Those who believe the recession crushes all hopes of owning a home should talk to Aaron Mays. In October, the 23-year-old recent Northwestern grad purchased a one-bedroom condo in Bronzeville, and now he’s paying only $100 more per month than he’d been shelling out in rent for his former studio nearby. Taking advantage of the Partnership for New Communities grant program—one of a slew of new city-sponsored incentive offers available to first-time home buyers under the banner Find Your Place in Chicago—Mays got a $10,000 discount on his new $180,000 pad.
“The grant is the only way I could do this,” Mays says. “Otherwise, I wouldn’t have been able to buy right now.”

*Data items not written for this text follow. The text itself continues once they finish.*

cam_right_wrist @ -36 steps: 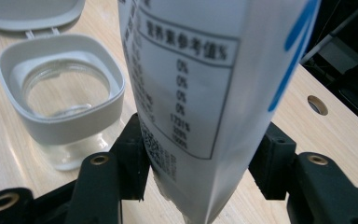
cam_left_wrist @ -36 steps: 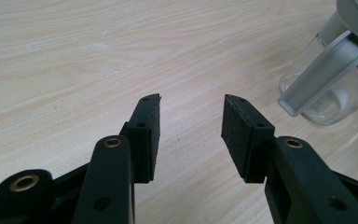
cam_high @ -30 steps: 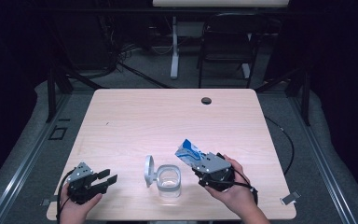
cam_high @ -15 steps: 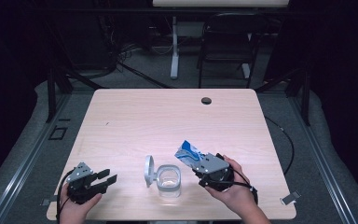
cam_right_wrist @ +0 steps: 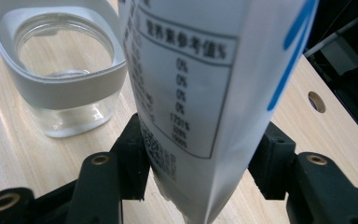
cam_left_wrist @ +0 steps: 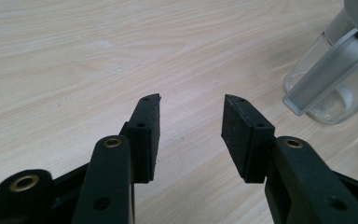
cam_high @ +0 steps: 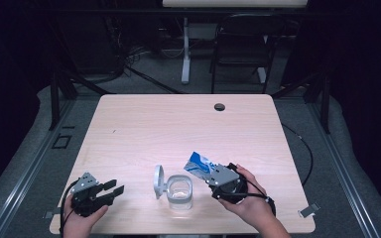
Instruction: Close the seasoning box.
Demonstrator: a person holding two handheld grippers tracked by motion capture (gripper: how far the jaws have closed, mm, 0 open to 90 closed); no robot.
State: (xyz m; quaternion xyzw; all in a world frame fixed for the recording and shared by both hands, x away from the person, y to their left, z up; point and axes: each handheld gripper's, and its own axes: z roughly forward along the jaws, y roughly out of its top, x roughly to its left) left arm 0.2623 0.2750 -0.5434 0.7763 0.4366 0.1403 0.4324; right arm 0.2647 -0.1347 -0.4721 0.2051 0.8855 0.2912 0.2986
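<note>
A clear glass jar point(cam_high: 179, 190) with a grey rim stands open near the table's front edge, its hinged lid point(cam_high: 158, 181) swung up at its left. My right gripper point(cam_high: 212, 174) is shut on a white and blue pouch point(cam_high: 198, 163), held just right of the jar. In the right gripper view the pouch point(cam_right_wrist: 205, 88) fills the space between both jaws, with the jar point(cam_right_wrist: 63, 70) at the upper left. My left gripper point(cam_high: 114, 189) rests on the table at the front left, open and with nothing in it. In the left gripper view its pads point(cam_left_wrist: 148, 135) stand apart over bare wood, the jar point(cam_left_wrist: 335, 79) at the right edge.
The light wooden table point(cam_high: 178, 129) has a round cable hole point(cam_high: 220, 106) near its far edge. Black frames, a chair and cables stand on the dark floor behind and around the table.
</note>
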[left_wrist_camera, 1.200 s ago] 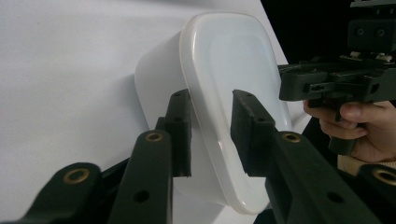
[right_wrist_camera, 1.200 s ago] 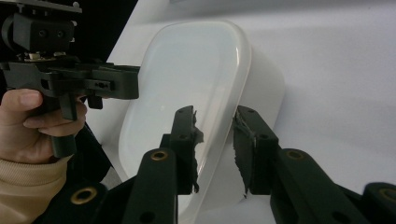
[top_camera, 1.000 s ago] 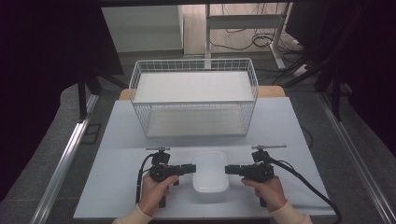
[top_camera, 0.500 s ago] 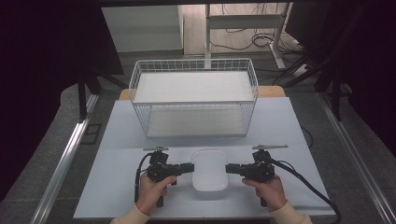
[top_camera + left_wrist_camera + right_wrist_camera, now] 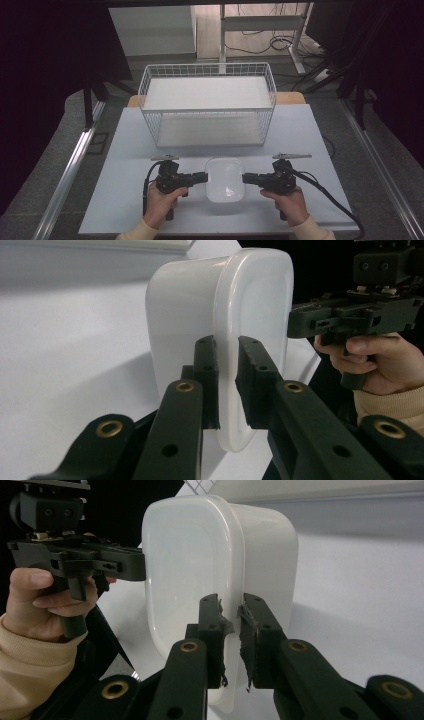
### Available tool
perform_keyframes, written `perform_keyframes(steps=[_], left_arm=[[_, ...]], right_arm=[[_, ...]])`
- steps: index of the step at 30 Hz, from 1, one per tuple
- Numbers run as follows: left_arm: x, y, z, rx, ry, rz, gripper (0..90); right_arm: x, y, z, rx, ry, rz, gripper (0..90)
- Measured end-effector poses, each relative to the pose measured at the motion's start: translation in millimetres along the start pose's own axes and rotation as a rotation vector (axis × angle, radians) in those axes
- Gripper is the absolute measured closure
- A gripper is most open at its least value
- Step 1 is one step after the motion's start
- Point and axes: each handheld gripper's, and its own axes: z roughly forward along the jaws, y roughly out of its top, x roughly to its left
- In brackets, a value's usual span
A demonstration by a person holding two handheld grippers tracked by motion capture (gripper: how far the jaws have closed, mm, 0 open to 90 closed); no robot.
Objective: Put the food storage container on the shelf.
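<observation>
A pale blue table (image 5: 125,150) is seen from above, with a white wire basket (image 5: 207,107) set toward its far edge. On the near side of the basket, well apart from it, a white tub (image 5: 225,179) is held at its rim from both sides, a faint shadow lying on the table beneath it. The tub's left rim is clamped by the left gripper (image 5: 202,176), whose jaws have just been closing on it; in the left gripper view the lip of the tub (image 5: 220,340) is pinched between the black pads (image 5: 207,375). The opposite rim is gripped by the right gripper (image 5: 246,178), and in the right gripper view the tub (image 5: 200,570) is caught between worn pads (image 5: 212,625). Whether the tub is raised off the table cannot be told.
</observation>
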Motion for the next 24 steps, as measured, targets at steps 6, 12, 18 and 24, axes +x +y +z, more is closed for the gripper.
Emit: perform_keyframes(steps=[6,12,18,24], left_arm=[[-4.0,7.1,-4.4,-0.013,0.010,0.023,79.7],[-5.4,10.4,-9.4,-0.016,0.015,0.044,79.8],[-5.9,17.5,-14.2,-0.028,0.012,0.054,79.8],[-7.1,27.1,-16.1,-0.040,0.018,0.065,79.8]], right_arm=[[8.0,8.5,-3.2,-0.015,-0.027,-0.059,79.7],[12.1,11.7,-2.3,-0.017,-0.029,-0.086,79.6],[14.6,21.0,-2.8,-0.025,-0.013,-0.103,79.7],[17.5,31.2,-3.8,-0.032,-0.022,-0.126,79.7]])
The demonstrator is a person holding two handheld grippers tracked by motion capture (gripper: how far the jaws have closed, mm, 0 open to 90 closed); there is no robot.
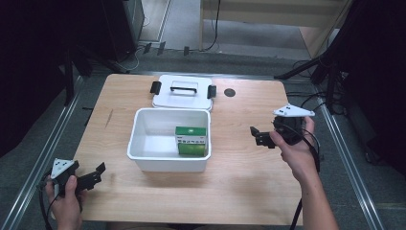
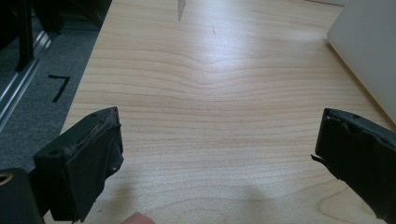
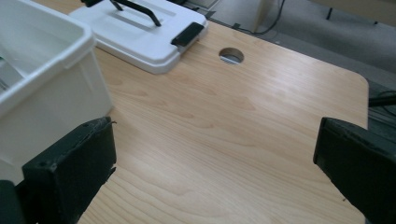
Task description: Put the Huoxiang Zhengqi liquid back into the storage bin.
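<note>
A white open bin (image 1: 143, 143) stands mid-table with a green carton (image 1: 191, 140) upright against its right inner wall. Its white lid (image 1: 182, 98), with a black handle and black clips, lies flat just behind it. My left gripper (image 1: 99, 172) is held at the table's front left corner, left of the bin and apart from it, open and holding nothing. In the left gripper view it (image 2: 219, 135) hangs over bare wood, with the bin's wall (image 2: 369, 56) at upper right. My right gripper (image 1: 255, 135) hovers to the right of the bin, open and holding nothing. The right gripper view shows that gripper (image 3: 215, 144), the bin (image 3: 46, 79) and the lid (image 3: 140, 32).
A round cable hole (image 1: 230, 92) sits in the wooden table (image 1: 239, 182) right of the lid, and the hole (image 3: 231, 56) also appears in the right gripper view. Metal rails run along both table sides. Dark stands and cables crowd the floor behind and to the right.
</note>
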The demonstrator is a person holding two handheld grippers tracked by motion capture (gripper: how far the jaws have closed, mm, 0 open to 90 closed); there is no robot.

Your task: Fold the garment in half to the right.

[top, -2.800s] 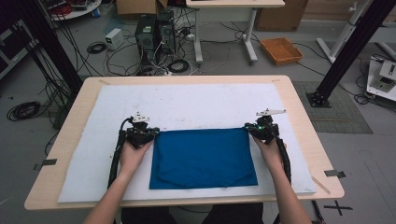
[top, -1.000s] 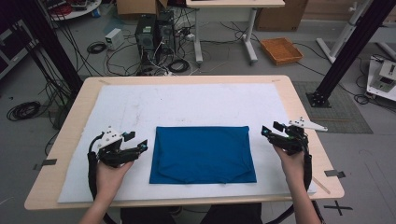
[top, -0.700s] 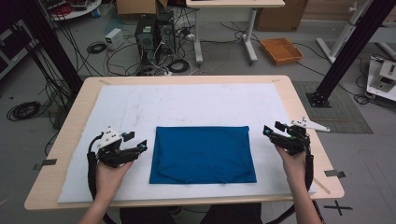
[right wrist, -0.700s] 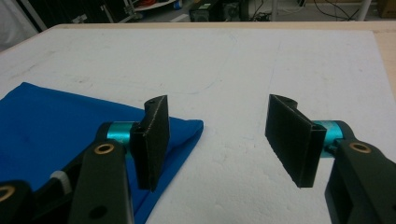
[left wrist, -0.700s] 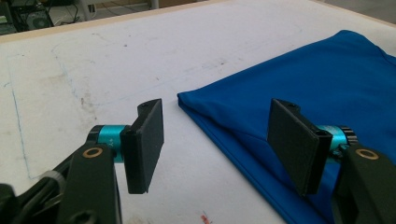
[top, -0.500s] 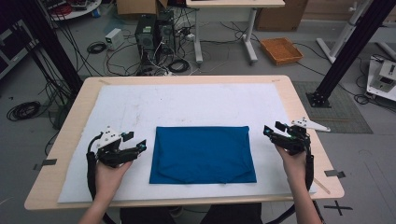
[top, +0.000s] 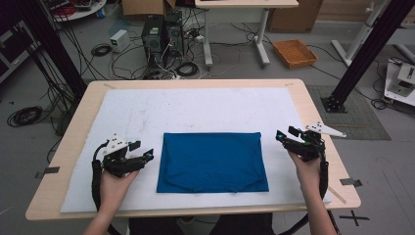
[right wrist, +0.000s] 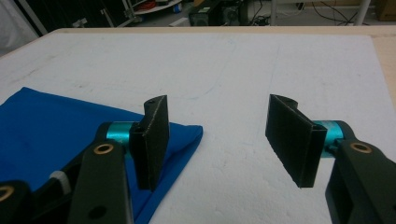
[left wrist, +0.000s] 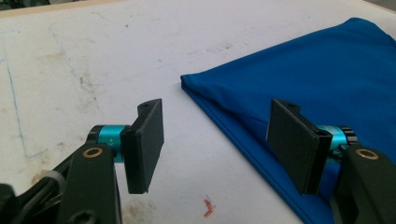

From grants on homes in select neighborhoods to discounts on purchase price for low-income home buyers to mortgage tax credits—new city and federal incentives (a full description is available at findyourplaceinchicago.com) can knock anywhere from a couple grand to $40,000 off the cost of a new home. But the programs do come with some strings attached, which, depending on the incentive, can include taking a required home-buying workshop or staying in your home a minimum of three years.
“Another problem with some of these programs is that if the real-estate value on your home goes up, you can’t make a substantial profit,” says Gary DeClark, managing director of Integra Realty Resources-Chicago Metro (566 W Lake St, 312-346-3200), who has worked with home buyers involved with Find Your Place in Chicago. “There’s a maximization on the profit you can make, and if you go over that, you have to start paying back that excess.”
While grant and tax-credit incentives place no restrictions on the resale value of a new home, programs that target low-income home buyers such as the Chicago Partnership for Affordable Neighborhoods and New Homes for Chicago provide substantial discounts on new homes but also limit the amount buyers can earn off their home’s resale.
“That’s why most people buy a home, to sell it 20, 30, 40 years later for a profit,” says Patrick Warneka, a professional photographer who purchased a two-bedroom, two-bath Andersonville condo a year ago with the help of the Chicago Partnership for -Affordable Neighborhoods. “If [my fiancée and I] sell this place, we’ll only get a small percentage [of the profit], about 12 to 15 percent, and the rest will go back to the city.”
Warneka says he’s not complaining. While the published price on his condo was $325,000, with assistance he got it for about $150,000. However, he’s also quick to point out that even with assistance, his home is still a major expense. Warneka and his fiancée fork out about 40 percent of their income to housing costs.
While those who receive housing discounts will have to put up with program drawbacks, they’ll also reap the rewards of building equity and boosting their credit scores—and having a place they can truly call their own. “Buying a home was always in my plan, and this program pushed me to do it now instead of waiting until I’m 25 or 26,” says Mays. “It doesn’t seem logical to rent when I can own for about the same price.”